I am convinced that I get much better customer service now from people because they are happy that a native English speaker took the time to learn their language.
hausefrau
Jul 30 2007, 3:35 pm
Showem and Dreamer,
I was not (nor am I now) upset. I just said what I needed to say. Period. As I said in the first post (and repeatedly thereafter) different strokes for different folks. What I did worked for me but may not work for someone else. I get that and it's fine. I am new to this site so I have not had the benefit of back and forth banter for years as some of you have. It actually would have never been an issue for further discussion except that Showem seemed to think I was under the impression I was being "attacked" or "knocked" for my statements - which was not the case. I just happen to think that everyone has different experiences and not everyone is ready to jump into an intensive language course when they first enter a country. Some are. So I gave my opinion as I thought that is what the whole purpose of "chatting" and responding to questions was about . . . right?

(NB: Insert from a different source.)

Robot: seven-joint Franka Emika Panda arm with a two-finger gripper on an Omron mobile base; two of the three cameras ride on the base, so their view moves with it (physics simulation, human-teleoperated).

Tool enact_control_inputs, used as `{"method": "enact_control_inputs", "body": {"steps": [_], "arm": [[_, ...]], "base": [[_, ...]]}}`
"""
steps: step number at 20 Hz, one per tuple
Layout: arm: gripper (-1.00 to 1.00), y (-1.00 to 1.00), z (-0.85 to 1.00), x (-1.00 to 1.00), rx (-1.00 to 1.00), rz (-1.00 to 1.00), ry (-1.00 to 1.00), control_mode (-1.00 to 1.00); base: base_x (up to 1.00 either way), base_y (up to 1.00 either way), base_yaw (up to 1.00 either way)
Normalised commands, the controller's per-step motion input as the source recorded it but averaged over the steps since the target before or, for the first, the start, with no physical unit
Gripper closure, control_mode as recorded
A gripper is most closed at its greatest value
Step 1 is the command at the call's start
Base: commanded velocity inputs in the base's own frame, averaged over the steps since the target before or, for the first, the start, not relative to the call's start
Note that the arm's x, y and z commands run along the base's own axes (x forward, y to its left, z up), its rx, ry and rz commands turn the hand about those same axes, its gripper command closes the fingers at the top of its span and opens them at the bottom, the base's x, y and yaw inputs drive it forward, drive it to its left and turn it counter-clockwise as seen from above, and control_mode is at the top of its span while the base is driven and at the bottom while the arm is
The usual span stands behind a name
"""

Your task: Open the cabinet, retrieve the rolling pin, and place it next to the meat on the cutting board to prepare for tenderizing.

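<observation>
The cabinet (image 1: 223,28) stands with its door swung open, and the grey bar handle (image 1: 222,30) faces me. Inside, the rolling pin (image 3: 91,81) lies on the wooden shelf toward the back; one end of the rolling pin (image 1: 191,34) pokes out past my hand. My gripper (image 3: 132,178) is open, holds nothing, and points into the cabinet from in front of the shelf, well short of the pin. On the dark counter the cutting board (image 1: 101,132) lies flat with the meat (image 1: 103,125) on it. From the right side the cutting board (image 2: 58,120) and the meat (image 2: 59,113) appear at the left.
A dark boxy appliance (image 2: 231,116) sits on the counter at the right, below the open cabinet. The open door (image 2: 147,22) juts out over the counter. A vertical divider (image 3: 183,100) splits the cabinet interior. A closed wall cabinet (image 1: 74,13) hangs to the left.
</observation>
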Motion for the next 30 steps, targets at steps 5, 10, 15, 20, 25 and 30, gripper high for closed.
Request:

As for my comments coming across as "patronizing to men" . . . for any man (who gives a damn about this banter) who may have been offended, please know this . . . I love you all!
dreamer
Jul 30 2007, 3:38 pm
great stuff, glad to see we're all happy
davidallen
Jul 30 2007, 6:30 pm
I would at least wait until you have got your bearings before starting classes, wait a few weeks. The trick I found most useful before learning the language was to speak to the locals in French first. They are much more likely to talk to you in English then, than if you start in English.